Sin embargo, rara vez usaban ese tono para cubrir las piezas de madera. Lo que más demandaban los clientes eran objetos rojos y negros: boles, palillos, teteras, cofres, etc. Para lograr esos colores se añadían ciertos polvos a la laca líquida: tierras rojas (con óxido de hierro) o cinabrio (sulfuro de mercurio) para los colores rojizos y sales de hierro (sulfatos de hierro) para los colores negros. Y entonces sí, la laca estaba lista para ser aplicada, capa a capa, hasta lograr un objeto que perduraría durante siglos. Y todo ello gracias al proceso químico que permite que el líquido añadido sobre la superficie de madera solidifique. El urushiol es un compuesto orgánico (un catecol con una cadena alquílica) que en un ambiente húmedo y en presencia de lacasa (una enzima que se encuentra en la propia savia) se oxida y polimeriza para formar una superficie dura y reflectante. Por eso los furos en los que se secaban las piezas habían de mantener un gran nivel de humedad. Algo que Nara no entendió hasta mucho después y que siempre le había contrariado, ya que pensaba que los artesanos deberían dejar los objetos al sol en lugar de meterlos en aquella cámara húmeda. Sea como fuere, gracias a aquel manto protector, se lograba un objeto mucho más duradero, resistente al ataque de ácidos, sales y gérmenes y que al ser impermeable impedía que la madera se pudriese. ¡En su propia casa se conservaban objetos lacados hacía cinco generaciones!

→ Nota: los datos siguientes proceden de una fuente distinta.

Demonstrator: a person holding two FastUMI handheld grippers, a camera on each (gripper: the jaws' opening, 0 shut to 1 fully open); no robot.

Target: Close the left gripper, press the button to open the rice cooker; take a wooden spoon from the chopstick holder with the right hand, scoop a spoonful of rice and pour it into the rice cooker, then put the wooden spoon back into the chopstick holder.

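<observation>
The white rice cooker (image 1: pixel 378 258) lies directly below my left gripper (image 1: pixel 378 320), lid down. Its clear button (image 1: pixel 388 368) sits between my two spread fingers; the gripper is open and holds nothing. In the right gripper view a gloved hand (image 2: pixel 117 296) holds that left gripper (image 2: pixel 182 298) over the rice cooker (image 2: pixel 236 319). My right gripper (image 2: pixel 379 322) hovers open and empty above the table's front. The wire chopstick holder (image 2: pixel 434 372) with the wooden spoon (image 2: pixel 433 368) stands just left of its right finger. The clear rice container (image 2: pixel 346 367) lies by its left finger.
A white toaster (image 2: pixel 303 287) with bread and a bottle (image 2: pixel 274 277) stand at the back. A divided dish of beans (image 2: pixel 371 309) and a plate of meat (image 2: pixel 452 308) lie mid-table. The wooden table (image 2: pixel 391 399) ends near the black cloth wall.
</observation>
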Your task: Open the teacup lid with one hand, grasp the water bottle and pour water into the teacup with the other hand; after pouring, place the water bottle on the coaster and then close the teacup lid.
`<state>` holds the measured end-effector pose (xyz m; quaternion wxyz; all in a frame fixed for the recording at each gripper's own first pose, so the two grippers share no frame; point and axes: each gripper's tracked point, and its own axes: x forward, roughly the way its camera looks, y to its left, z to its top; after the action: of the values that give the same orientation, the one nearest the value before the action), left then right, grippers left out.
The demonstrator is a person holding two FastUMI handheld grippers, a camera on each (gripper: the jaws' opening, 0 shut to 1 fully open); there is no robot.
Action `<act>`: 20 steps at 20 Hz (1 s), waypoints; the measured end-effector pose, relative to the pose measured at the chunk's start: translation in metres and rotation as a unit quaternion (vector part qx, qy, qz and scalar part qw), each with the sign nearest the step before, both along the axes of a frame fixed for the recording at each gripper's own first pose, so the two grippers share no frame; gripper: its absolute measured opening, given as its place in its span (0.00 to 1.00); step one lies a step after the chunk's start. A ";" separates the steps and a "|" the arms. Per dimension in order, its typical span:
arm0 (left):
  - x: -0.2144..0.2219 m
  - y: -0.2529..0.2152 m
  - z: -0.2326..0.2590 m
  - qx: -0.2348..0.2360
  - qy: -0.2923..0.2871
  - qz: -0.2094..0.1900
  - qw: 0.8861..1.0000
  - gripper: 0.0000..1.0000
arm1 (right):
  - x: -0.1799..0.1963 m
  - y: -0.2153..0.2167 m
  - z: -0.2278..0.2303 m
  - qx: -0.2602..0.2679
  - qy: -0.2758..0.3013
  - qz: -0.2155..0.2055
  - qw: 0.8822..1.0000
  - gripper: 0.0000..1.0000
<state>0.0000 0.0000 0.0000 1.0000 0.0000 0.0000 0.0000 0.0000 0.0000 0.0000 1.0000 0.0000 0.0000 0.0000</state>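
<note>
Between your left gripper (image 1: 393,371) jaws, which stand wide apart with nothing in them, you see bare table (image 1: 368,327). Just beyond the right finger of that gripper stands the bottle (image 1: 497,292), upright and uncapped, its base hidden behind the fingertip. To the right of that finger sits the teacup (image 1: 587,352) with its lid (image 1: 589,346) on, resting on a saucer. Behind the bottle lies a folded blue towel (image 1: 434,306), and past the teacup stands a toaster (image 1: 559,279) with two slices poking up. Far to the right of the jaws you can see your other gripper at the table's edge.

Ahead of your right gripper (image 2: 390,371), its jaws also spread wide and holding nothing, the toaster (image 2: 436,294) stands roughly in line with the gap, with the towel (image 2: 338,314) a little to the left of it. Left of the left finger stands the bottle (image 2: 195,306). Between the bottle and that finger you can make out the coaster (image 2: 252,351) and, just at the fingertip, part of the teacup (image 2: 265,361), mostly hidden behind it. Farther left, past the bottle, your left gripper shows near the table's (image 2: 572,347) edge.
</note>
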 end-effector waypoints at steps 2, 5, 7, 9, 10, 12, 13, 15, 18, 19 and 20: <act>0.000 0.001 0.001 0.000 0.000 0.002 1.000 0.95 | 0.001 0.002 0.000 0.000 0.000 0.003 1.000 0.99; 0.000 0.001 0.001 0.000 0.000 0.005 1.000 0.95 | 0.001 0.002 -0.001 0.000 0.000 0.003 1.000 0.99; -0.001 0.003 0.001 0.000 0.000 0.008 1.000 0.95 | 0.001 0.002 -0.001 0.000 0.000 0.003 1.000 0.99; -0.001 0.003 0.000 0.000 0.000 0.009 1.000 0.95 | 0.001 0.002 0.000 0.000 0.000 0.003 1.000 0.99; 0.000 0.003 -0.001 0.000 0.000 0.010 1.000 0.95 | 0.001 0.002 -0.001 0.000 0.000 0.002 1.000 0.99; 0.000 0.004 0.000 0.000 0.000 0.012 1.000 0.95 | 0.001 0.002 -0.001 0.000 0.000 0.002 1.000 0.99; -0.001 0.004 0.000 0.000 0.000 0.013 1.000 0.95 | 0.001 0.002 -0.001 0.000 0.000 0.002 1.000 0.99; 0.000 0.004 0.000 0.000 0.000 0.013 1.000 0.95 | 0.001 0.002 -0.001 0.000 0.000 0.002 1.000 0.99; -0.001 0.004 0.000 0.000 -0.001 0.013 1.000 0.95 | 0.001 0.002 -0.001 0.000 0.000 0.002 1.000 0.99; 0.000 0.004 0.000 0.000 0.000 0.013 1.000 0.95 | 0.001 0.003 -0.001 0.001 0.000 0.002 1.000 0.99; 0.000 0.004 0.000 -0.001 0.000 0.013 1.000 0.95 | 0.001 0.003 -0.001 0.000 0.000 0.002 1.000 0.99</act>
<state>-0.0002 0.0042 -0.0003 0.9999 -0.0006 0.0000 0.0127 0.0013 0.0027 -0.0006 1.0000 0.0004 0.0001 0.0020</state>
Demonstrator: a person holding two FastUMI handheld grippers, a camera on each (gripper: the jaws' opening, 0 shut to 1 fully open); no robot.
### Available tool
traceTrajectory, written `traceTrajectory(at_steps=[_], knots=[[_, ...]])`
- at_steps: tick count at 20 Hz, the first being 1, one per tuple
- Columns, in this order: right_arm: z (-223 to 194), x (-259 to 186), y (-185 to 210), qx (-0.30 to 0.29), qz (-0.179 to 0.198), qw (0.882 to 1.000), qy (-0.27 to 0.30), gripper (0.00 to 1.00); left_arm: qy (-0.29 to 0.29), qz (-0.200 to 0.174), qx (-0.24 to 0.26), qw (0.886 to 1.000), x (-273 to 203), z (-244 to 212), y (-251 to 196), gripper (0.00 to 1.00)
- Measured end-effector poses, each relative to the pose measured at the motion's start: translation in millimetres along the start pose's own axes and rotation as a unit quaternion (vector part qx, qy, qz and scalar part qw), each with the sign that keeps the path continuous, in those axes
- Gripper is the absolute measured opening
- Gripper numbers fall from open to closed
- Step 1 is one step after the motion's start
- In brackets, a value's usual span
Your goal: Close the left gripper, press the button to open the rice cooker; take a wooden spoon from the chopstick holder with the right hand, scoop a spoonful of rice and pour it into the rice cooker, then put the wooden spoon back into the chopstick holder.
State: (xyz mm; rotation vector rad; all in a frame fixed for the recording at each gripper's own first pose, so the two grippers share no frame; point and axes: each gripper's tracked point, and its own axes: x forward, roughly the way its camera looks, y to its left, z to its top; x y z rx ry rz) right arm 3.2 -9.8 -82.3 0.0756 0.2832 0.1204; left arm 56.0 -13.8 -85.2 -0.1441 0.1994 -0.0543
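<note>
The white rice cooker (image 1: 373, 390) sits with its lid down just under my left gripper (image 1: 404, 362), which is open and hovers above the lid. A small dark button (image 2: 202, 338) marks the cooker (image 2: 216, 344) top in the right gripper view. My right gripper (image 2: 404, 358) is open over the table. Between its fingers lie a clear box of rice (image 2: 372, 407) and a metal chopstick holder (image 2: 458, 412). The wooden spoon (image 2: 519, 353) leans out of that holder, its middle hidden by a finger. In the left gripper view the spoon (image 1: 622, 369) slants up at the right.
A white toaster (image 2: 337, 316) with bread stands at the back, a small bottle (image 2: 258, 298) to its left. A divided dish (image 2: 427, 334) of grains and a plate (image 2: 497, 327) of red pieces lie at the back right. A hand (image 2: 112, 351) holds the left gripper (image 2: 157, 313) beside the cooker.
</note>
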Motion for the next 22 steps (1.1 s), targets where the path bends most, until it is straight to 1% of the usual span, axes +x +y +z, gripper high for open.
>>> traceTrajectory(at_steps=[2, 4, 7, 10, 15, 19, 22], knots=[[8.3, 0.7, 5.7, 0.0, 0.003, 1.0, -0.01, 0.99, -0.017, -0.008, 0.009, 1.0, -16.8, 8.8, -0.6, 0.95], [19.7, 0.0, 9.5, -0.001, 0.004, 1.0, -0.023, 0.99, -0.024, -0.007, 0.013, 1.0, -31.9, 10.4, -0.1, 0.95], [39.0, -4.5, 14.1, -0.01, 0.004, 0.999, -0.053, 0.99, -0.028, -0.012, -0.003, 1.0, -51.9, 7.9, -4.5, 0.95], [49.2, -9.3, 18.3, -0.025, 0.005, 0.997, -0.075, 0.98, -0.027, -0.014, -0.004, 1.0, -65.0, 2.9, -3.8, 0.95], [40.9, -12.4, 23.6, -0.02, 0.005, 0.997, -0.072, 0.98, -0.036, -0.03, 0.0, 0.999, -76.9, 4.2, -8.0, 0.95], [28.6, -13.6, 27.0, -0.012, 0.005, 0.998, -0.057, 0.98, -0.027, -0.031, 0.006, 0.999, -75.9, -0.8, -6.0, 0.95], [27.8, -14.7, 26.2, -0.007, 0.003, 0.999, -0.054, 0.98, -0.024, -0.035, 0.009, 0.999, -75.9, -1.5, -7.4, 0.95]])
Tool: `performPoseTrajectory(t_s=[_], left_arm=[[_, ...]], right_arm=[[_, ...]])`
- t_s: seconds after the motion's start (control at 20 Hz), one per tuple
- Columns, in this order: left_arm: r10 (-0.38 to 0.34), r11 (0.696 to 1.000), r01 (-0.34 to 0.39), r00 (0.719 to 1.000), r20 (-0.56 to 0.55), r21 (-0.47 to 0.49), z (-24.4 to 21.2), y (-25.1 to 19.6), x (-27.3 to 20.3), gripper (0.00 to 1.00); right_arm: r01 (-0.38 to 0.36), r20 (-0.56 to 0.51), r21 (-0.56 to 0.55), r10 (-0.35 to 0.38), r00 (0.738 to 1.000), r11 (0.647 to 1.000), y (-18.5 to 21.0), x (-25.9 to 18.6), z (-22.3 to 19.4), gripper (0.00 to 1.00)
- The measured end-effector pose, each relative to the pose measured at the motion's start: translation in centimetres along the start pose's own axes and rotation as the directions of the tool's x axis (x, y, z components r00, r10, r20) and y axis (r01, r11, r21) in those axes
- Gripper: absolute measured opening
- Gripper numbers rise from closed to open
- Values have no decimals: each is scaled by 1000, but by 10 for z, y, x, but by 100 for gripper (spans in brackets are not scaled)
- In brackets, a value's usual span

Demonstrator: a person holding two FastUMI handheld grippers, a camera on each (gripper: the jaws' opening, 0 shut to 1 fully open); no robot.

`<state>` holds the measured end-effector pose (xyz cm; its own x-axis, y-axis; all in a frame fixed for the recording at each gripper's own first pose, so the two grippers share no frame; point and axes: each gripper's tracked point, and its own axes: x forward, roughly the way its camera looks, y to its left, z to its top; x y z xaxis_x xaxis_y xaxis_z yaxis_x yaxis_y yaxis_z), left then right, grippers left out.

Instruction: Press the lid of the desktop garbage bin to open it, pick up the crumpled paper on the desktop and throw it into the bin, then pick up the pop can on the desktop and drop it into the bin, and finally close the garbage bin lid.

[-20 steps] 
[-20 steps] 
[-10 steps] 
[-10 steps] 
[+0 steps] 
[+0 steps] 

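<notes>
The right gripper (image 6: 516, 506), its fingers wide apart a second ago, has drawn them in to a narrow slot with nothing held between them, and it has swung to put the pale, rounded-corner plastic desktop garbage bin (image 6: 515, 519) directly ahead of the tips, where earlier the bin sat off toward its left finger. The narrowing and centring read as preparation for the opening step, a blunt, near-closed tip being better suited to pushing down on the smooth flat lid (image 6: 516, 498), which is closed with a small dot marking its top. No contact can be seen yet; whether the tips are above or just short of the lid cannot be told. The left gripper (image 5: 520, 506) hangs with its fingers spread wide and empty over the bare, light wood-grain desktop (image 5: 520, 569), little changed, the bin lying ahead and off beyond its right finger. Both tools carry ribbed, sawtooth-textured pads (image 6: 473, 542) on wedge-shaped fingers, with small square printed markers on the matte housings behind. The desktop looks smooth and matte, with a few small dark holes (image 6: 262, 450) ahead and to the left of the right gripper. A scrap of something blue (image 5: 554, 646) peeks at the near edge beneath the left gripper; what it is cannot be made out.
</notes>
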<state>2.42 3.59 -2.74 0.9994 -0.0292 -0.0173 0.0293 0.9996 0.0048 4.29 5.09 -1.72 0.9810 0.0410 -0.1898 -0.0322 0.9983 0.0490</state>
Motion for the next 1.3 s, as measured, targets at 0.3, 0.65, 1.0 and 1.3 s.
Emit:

De todos modos no era la perdurabilidad de aquellas piezas lo que más maravillaba a Nara, sino su intrínseca belleza. Ese brillo, esa luz, que solo se podía conseguir siguiendo un cuidadoso proceso. A lo largo de su vida había conocido a artistas que podían realizar maravillosas obras de arte sobre las piezas lacadas: incrustaciones, grabados, relieves… Pero la técnica con la que ella más disfrutaba era el maki-e. Esta técnica consiste en pintar con laca motivos decorativos sobre los que se vierten partículas de plata y oro. Estas partículas se quedan adheridas al líquido todavía fresco, dando lugar a un objeto que aúna la hermosura de la laca y la de los metales preciosos. Nara todavía conservaba una delicada cajita de laca negra con detalles dorados que había elaborado en cuanto su padre le dio permiso para realizar su primer objeto. Esa caja le había acompañado durante toda su vida y era la única conexión que le quedaba con su aldea. Cuando la tenía entre sus manos escapaba de las luces de neón de la ciudad y podía sentir los sonidos del antiguo taller y el olor del bosque verde de su infancia. 

Y entonces Nara notó que cuatro ojos demasiado redondos la seguían mirando esperando algún tipo de explicación.

–No English, sorry.

No tenía ganas de compartir sus secretos con aquellos desconocidos.

Nota del autor

Para hacernos una idea de la importancia de la laca en la cultura japonesa no hay mejor manera que recurrir al kanji, uno de los sistemas de escritura japoneses (de influencia china). En esta escritura, la mayoría de los árboles incluyen en su kanji la raíz árbol (木). Sin embargo el del árbol de la laca (漆) contiene el kanji del agua (氵) en una referencia a que lo importante de este árbol no es su madera, sino su agua, es decir, su savia.

Para saber más

José Luis Merino Gorospe “Preciosismo técnico del arte japonés” y Yayoi Kawamura “Lo cotidiano. El arte de la laca Urushi” en Arte japonés y japonismo publicado por el Museo de Bellas Artes de Bilbao (2014).